**Problem statement:** Exactly the lines starting at the line containing "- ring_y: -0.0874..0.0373" and ending at the line containing "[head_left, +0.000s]" are to be written out from the listing below, both included.

**Data to use:**
▬▬▬
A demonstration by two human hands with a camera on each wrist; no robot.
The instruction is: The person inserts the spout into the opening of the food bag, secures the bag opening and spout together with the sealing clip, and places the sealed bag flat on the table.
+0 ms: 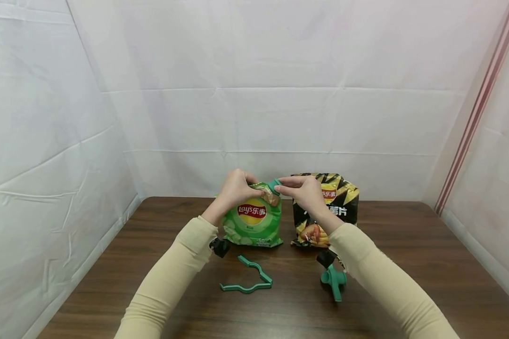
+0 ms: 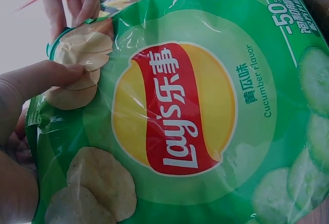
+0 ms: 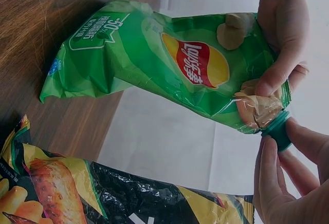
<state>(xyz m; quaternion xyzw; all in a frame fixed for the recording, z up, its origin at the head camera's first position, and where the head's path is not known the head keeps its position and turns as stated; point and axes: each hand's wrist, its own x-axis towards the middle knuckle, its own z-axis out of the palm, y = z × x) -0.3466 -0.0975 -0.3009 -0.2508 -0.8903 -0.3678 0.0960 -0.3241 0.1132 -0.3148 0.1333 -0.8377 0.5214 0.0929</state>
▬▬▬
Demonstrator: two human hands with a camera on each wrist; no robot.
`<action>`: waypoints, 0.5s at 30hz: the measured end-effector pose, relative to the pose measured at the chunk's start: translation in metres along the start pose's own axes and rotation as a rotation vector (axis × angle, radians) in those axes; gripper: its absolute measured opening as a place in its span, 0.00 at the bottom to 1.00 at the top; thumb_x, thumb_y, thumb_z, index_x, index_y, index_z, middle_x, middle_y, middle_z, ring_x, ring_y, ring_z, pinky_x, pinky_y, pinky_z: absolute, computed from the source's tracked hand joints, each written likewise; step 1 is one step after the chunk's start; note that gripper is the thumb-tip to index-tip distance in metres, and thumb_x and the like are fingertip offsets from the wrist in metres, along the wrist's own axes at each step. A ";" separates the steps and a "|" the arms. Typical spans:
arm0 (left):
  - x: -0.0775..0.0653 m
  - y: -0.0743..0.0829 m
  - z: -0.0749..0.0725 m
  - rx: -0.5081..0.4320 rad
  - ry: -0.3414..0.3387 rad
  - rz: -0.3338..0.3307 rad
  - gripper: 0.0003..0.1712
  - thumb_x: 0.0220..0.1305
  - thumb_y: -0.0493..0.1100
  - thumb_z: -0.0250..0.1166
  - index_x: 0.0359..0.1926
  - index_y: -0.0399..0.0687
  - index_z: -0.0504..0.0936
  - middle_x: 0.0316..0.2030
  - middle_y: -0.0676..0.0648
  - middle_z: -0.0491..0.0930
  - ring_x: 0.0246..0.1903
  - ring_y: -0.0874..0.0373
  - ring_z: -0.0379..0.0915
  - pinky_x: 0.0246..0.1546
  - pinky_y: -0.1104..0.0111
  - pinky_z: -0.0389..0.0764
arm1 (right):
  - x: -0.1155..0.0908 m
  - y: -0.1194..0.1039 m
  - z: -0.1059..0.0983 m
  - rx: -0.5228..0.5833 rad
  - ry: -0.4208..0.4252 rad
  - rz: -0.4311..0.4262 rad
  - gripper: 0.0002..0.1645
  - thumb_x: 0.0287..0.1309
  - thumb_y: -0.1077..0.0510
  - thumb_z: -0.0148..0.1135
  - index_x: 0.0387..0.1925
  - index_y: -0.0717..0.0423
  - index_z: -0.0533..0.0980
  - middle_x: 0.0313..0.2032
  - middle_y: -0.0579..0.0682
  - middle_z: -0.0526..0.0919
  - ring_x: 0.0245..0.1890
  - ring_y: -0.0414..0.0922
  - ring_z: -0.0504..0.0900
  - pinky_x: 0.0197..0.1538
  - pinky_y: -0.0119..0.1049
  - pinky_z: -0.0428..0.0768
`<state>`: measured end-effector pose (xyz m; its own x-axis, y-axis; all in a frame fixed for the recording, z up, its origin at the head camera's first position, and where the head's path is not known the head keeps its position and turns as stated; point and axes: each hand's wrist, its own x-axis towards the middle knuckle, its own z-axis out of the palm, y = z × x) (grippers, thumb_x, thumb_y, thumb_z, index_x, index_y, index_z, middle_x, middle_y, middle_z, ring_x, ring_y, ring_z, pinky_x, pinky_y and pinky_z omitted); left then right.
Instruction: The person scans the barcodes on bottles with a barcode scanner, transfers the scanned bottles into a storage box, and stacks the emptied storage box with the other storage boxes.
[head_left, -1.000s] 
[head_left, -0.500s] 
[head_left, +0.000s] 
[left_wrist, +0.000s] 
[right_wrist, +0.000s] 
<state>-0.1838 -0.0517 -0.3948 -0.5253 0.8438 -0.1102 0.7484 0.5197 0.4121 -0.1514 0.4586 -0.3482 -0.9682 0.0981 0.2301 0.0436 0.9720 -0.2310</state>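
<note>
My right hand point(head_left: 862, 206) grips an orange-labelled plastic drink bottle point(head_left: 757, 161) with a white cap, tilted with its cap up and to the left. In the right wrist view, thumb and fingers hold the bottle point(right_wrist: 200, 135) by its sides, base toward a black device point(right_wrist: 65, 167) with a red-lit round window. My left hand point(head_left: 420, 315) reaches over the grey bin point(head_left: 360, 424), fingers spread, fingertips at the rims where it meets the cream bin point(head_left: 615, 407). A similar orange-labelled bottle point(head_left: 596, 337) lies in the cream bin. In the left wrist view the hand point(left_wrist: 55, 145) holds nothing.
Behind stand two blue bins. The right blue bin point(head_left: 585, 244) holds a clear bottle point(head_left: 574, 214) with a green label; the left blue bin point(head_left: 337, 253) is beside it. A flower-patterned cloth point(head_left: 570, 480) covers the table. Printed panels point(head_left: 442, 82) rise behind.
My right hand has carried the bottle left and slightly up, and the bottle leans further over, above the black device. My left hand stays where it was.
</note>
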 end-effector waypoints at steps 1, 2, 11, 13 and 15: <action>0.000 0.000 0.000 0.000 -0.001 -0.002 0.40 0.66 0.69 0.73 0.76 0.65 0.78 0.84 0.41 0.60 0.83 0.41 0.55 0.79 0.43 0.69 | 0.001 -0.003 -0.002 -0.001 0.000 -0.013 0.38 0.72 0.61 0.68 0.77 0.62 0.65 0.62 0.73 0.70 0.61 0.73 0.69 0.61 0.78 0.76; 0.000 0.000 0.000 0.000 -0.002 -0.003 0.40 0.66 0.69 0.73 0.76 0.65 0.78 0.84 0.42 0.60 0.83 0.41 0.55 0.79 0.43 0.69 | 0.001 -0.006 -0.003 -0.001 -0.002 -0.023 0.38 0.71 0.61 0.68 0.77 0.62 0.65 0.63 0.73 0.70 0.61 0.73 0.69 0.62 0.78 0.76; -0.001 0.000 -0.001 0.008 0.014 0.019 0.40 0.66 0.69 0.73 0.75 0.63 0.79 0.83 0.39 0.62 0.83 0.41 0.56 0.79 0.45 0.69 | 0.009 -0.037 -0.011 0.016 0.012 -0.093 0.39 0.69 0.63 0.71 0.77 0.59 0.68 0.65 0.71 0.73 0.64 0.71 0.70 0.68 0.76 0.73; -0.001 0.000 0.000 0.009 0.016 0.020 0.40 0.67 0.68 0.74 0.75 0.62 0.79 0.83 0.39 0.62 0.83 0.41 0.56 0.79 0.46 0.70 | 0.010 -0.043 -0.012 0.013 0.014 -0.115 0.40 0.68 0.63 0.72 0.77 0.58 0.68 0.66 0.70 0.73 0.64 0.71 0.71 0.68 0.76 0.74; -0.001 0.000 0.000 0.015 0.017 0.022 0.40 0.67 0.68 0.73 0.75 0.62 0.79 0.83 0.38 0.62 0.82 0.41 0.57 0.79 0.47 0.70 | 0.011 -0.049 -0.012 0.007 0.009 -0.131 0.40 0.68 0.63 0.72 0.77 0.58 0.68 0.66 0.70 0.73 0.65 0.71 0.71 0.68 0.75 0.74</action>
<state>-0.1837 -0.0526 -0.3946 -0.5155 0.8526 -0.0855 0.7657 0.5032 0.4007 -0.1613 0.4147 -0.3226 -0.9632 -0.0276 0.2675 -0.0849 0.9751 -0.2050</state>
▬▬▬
**Solved problem:**
  - ring_y: -0.0874..0.0373
  - ring_z: -0.0379..0.0915
  - pinky_x: 0.0246..0.1546
  - pinky_y: -0.1104..0.0111
  - pinky_z: -0.0389..0.0764
arm1 (right):
  - x: -0.1155..0.0908 m
  - y: -0.1194..0.1039 m
  - z: -0.1059..0.0983 m
  - rx: -0.5228..0.5833 rad
  - ry: -0.4208..0.4252 rad
  - rz: -0.4311..0.4262 rad
  - gripper: 0.0002..0.1645
  - thumb_x: 0.0287..0.1309
  - thumb_y: -0.1077..0.0510
  - thumb_z: -0.0148..0.1135
  - index_x: 0.0387..0.1925
  - index_y: -0.0717..0.0423
  - index_z: -0.0533..0.0980
  - middle_x: 0.0313..0.2032
  - middle_y: -0.0579..0.0682
  - middle_z: -0.0526..0.0919
  - ring_x: 0.0245..0.1890
  - ring_y: -0.0414..0.0922
  - ring_z: -0.0504..0.0900
  - pinky_x: 0.0197..0.1538
  - pinky_y: -0.0119..0.1049
  - pinky_z: -0.0428..0.0768
`<state>`: measured end-effector pose (xyz m; its own x-axis, y-axis; all in a frame fixed for the recording, z up, its origin at the head camera's first position, and where the head's path is not known the head keeps its position and turns as stated; point and axes: each hand's wrist, its own x-axis towards the middle knuckle, its own z-axis out of the palm, y = z × x) (grippers, thumb_x, thumb_y, thumb_z, index_x, index_y, index_z, middle_x, middle_y, middle_z, ring_x, ring_y, ring_z, pinky_x, pinky_y and pinky_z omitted); left then right.
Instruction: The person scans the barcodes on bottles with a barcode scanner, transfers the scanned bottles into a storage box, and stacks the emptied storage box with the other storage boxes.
[head_left, -1.000s] 
[head_left, -0.500s] 
[head_left, +0.000s] 

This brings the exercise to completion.